# MATERIAL FOR THIS TASK
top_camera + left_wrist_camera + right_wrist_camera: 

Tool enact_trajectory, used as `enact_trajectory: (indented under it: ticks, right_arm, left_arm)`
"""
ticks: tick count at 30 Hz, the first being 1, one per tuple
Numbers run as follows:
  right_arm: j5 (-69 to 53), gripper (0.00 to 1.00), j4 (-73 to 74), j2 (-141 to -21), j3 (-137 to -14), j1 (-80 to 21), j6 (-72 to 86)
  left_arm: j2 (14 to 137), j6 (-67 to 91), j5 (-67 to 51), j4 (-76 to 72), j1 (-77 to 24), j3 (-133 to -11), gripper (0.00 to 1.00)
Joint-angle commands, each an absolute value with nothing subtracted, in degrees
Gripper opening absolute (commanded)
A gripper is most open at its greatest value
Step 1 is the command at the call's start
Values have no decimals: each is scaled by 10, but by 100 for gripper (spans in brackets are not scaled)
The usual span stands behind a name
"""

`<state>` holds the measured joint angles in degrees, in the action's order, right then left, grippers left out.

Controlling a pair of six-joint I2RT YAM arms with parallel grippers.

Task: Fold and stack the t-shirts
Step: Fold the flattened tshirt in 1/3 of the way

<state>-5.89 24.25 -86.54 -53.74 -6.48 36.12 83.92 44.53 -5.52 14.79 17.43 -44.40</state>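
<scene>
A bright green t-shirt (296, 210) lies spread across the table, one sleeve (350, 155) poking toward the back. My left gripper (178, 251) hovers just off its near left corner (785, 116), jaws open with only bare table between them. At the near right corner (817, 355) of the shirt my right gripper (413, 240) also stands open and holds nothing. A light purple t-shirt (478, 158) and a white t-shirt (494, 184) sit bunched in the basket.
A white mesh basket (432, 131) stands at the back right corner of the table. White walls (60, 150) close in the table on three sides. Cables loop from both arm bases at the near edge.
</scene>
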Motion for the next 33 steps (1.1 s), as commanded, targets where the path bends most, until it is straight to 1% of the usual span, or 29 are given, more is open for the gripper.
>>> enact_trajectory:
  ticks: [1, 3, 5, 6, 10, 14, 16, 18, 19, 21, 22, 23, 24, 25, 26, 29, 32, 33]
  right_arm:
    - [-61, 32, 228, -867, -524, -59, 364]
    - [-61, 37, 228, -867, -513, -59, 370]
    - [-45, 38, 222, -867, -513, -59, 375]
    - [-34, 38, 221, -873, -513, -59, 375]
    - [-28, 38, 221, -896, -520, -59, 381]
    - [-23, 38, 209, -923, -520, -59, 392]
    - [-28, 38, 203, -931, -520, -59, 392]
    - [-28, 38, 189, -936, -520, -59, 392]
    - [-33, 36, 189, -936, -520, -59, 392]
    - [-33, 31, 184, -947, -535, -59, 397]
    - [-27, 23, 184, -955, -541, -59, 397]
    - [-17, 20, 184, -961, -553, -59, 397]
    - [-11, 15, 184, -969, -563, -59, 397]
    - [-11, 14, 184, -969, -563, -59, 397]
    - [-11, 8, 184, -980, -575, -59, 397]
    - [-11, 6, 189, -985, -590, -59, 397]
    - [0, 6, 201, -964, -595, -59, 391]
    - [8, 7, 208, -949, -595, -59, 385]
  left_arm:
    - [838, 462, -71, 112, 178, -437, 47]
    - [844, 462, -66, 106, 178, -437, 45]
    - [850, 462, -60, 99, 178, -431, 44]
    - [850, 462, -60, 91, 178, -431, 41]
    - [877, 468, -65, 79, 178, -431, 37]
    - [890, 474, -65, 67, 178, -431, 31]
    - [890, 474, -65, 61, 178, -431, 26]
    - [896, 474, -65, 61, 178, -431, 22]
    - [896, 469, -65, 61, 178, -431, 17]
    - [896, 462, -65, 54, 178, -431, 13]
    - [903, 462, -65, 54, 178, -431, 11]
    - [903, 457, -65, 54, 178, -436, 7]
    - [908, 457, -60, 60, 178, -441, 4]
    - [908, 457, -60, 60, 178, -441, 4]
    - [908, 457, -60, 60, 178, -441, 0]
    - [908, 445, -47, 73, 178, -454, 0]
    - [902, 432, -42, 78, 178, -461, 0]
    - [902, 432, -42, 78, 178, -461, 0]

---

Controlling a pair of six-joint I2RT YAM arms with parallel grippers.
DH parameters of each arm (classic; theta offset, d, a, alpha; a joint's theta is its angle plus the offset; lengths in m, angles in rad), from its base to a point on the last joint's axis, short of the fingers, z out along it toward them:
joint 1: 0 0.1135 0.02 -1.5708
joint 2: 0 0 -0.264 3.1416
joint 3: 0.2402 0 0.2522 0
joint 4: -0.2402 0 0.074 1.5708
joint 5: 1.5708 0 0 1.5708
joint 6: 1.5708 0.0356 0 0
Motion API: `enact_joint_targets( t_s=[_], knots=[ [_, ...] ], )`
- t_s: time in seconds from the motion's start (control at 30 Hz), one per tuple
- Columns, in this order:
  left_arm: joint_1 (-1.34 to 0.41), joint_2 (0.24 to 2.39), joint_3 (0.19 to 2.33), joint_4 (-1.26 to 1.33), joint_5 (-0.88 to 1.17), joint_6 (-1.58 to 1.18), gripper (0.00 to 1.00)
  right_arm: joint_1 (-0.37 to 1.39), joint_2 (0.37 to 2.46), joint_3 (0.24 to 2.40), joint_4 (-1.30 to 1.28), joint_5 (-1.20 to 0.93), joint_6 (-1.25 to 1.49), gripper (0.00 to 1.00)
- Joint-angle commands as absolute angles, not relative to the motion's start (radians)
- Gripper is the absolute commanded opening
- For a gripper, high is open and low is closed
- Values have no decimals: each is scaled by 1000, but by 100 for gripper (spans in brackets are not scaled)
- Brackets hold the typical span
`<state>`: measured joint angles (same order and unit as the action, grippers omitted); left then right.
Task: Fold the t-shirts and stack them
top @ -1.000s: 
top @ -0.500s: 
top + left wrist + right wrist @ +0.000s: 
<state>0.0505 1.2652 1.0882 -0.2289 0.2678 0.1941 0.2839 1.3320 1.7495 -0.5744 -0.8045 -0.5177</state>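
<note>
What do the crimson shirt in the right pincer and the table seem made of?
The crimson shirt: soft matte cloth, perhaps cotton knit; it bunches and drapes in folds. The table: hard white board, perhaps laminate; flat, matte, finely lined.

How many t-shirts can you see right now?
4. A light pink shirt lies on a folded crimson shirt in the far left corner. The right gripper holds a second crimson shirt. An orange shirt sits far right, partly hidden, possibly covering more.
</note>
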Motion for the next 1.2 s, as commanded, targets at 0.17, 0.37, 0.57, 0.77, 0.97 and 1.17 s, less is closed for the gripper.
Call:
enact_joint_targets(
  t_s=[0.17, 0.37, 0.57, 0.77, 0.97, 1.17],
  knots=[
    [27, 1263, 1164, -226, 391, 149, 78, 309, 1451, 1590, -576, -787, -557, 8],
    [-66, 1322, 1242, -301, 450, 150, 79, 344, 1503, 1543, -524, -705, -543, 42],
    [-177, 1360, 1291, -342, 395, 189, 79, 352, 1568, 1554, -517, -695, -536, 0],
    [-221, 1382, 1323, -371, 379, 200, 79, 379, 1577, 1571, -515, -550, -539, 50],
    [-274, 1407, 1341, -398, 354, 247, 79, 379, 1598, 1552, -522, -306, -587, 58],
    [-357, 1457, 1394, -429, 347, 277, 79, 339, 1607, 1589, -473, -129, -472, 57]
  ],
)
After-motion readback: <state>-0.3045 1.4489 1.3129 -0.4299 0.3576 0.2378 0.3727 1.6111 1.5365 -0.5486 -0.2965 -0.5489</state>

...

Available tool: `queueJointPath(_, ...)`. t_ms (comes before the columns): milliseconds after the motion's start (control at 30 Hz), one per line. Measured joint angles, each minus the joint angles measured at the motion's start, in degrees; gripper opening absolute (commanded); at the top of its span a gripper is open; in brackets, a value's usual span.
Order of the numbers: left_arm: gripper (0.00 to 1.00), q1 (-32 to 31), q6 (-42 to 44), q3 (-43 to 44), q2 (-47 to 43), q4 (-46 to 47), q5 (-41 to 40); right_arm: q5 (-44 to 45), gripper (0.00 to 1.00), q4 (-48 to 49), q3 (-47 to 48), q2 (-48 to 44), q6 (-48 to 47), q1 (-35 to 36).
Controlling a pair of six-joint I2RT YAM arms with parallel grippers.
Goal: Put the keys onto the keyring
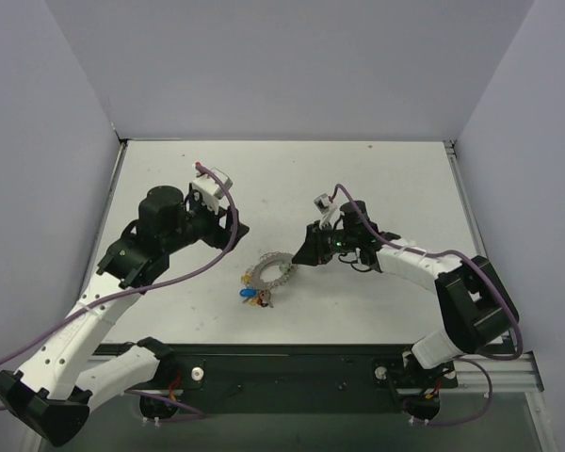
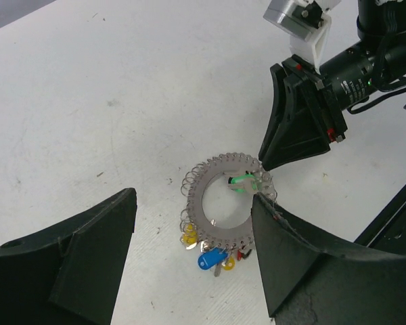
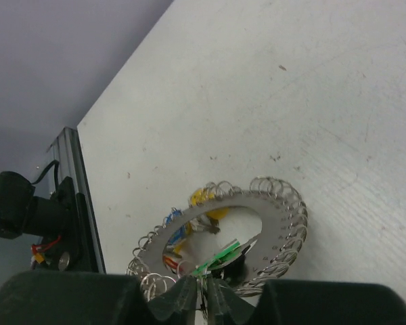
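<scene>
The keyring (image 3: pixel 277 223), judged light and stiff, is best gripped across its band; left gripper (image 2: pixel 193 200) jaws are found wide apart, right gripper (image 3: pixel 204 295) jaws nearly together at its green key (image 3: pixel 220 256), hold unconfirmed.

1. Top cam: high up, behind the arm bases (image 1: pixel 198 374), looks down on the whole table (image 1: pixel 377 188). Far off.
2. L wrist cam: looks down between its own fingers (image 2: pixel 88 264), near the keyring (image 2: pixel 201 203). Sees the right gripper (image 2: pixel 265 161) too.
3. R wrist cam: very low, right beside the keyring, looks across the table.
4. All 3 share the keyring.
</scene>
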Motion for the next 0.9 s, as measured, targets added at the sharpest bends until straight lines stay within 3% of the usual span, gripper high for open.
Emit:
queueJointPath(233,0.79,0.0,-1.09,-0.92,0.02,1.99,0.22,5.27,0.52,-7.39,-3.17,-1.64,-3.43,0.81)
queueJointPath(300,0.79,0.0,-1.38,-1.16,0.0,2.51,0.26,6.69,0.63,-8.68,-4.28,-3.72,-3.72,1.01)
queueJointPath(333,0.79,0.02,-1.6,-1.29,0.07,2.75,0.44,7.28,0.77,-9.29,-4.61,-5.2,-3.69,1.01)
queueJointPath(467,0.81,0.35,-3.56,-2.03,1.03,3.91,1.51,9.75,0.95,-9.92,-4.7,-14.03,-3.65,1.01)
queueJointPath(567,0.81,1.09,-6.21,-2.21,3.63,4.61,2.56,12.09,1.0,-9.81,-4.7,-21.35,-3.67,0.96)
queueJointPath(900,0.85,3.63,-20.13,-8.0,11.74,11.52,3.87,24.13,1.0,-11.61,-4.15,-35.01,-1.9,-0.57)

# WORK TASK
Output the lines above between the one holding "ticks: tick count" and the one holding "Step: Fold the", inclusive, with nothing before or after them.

# SOLUTION FOR THIS TASK
ticks: tick count at 30 Hz, the first being 1, one per tuple
Numbers run as follows:
  right_arm: j5 (-69 to 53), gripper (0.00 to 1.00), j4 (-73 to 74), j2 (-141 to -21), j3 (-137 to -14), j1 (-80 to 21), j6 (-72 to 86)
  left_arm: j2 (14 to 137), j6 (-67 to 91), j5 (-67 to 51), j4 (-76 to 72), j1 (-77 to 24), j3 (-133 to -11), gripper (0.00 to 1.00)
Joint-angle commands, each an absolute value with nothing subtracted, in degrees
Gripper opening absolute (commanded)
A gripper is most open at its greatest value
Step 1 is the command at the call's start
Values have no decimals: each is scaled by 10, but by 100 for gripper (spans in brackets are not scaled)
The usual span stands behind a name
"""

`<state>` holds the measured joint angles in degrees, in the action's order, right then left, grippers left out.

Controlling a pair of six-joint I2RT YAM arms with parallel grippers.

Task: Fold and stack the t-shirts
Step: Fold the flattened tshirt in 1/3 of the way

The exercise is done.